- About this task -
Begin with the line below holding "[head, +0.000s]" and go on through the line holding "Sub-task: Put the", duplicating each line exactly and leaving out pictures.

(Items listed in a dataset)
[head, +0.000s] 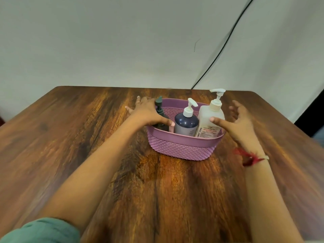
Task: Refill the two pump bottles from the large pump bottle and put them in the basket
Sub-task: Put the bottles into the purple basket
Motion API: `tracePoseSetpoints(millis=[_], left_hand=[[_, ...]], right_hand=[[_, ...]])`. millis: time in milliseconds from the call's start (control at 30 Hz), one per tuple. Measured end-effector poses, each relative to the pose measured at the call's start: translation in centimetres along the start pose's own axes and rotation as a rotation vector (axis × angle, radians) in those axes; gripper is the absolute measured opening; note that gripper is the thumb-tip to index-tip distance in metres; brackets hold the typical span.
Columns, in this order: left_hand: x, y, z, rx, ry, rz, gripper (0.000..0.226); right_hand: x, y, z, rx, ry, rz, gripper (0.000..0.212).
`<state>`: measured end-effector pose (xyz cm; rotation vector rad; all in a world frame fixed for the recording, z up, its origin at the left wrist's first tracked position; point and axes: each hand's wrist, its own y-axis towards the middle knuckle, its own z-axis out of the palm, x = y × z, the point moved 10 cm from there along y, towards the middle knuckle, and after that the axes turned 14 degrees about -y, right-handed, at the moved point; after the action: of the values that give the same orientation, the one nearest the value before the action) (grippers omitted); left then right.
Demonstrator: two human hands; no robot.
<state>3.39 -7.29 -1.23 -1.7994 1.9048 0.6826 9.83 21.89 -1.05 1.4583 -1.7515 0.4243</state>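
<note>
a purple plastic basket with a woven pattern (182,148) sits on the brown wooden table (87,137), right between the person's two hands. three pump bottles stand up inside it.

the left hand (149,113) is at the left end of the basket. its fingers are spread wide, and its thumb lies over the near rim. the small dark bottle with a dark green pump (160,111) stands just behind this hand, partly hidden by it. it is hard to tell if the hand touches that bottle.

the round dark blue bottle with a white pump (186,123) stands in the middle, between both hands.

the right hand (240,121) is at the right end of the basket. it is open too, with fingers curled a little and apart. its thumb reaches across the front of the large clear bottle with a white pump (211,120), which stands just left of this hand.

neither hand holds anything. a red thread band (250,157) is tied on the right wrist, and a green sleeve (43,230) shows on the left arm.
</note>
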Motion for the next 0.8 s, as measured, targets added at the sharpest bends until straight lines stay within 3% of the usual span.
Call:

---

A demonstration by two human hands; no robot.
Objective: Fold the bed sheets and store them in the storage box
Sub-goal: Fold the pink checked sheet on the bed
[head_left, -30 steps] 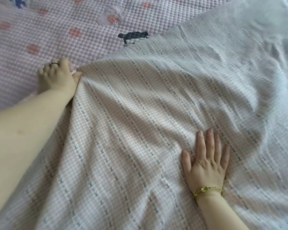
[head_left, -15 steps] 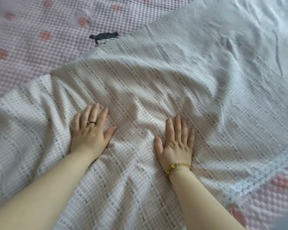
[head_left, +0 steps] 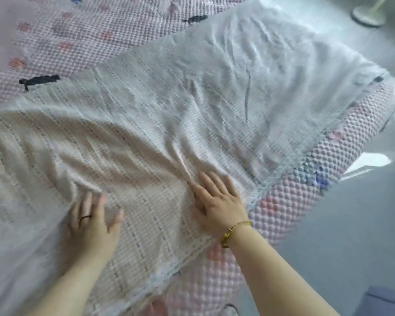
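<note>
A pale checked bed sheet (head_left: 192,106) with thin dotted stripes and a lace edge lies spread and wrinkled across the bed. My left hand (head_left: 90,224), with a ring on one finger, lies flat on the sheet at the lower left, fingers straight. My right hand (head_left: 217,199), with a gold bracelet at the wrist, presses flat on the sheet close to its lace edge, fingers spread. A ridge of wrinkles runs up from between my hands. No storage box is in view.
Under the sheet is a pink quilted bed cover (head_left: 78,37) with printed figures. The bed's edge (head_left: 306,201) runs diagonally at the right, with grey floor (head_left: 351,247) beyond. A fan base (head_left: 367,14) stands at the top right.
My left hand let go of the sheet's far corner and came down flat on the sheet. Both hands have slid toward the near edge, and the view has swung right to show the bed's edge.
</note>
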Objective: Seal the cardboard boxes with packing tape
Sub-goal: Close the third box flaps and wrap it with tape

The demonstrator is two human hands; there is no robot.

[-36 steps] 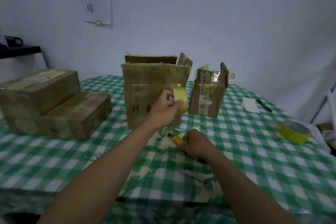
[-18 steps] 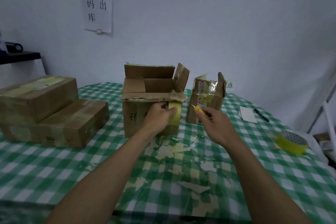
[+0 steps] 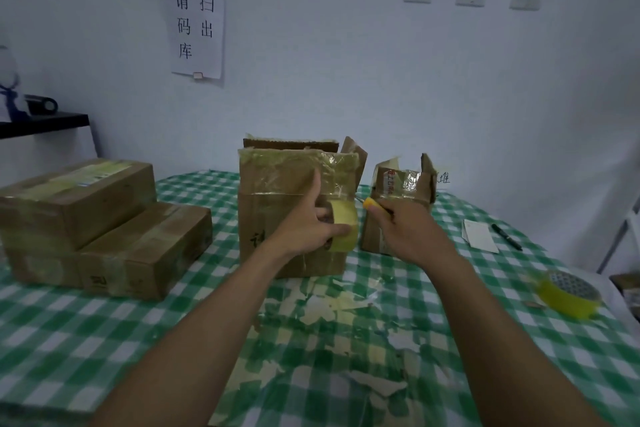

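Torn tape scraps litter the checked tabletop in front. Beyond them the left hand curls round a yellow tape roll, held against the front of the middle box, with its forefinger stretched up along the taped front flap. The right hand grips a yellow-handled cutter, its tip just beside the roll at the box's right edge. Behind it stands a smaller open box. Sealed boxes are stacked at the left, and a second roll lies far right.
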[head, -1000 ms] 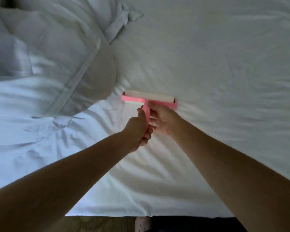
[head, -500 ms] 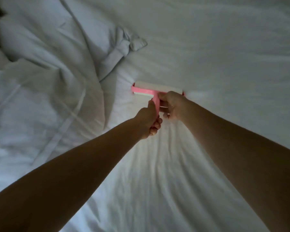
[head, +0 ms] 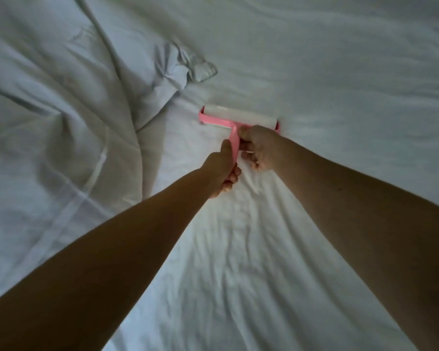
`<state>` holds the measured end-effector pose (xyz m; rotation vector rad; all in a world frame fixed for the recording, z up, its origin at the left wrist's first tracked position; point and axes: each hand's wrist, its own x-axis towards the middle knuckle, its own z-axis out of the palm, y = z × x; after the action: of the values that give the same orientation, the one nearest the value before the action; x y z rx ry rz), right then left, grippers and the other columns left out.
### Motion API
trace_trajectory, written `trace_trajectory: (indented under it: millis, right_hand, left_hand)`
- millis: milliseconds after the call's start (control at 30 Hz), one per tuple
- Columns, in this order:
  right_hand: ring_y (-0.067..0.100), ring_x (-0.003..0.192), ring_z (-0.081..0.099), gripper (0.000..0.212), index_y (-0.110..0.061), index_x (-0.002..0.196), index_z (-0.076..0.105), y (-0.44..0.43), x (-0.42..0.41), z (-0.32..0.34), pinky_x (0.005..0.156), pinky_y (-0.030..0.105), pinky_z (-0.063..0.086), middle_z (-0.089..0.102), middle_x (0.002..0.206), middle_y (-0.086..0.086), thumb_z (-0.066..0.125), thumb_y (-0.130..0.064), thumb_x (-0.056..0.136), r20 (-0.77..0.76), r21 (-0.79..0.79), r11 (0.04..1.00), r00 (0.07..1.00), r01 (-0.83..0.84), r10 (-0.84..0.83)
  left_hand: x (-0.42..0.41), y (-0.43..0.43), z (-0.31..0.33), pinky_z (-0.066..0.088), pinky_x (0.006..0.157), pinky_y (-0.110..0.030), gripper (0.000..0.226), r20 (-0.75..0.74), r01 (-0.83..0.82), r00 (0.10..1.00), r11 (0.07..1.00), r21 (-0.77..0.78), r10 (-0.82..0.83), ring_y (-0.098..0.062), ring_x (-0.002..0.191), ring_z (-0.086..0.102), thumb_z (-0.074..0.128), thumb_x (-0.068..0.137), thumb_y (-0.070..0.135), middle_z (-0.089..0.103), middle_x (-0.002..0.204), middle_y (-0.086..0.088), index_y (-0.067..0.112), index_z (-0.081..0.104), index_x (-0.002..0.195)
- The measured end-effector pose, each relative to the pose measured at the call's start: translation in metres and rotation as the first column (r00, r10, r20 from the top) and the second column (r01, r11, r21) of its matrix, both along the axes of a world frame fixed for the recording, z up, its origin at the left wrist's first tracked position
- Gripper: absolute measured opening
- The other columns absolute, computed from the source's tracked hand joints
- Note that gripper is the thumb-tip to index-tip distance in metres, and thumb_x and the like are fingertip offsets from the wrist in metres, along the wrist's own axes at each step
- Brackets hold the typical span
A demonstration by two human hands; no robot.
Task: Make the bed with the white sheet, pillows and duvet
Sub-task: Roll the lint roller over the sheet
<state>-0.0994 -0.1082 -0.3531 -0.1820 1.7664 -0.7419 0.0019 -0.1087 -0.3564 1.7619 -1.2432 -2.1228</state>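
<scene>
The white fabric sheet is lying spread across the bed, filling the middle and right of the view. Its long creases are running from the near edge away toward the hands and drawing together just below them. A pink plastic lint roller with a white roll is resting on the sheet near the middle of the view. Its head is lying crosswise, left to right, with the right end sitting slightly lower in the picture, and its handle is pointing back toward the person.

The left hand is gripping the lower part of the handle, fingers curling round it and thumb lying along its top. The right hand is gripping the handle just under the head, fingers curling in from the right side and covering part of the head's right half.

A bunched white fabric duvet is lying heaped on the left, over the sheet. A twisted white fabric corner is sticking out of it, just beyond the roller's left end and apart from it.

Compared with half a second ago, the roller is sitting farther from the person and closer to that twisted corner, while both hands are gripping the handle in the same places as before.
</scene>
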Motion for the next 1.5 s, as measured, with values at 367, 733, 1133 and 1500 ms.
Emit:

- Written response -
[head, +0.000s] 
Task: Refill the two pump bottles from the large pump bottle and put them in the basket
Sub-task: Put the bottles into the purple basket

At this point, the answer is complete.